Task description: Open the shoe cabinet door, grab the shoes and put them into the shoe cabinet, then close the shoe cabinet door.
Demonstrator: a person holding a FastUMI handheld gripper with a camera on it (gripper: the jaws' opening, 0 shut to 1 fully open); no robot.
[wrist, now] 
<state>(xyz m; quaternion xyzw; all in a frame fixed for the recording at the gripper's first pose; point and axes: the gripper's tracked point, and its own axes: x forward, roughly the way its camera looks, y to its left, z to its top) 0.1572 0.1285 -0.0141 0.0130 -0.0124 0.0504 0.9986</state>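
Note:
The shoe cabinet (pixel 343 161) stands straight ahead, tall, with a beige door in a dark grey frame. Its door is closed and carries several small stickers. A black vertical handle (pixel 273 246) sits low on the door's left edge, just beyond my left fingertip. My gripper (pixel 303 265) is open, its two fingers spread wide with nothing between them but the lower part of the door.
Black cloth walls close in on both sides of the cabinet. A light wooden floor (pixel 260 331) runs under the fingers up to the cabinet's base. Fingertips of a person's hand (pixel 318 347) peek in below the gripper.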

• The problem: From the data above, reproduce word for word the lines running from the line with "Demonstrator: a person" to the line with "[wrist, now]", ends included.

• Response:
Demonstrator: a person holding a FastUMI handheld gripper with a camera on it (gripper: the jaws' opening, 0 shut to 1 fully open); no robot.
[wrist, now] 

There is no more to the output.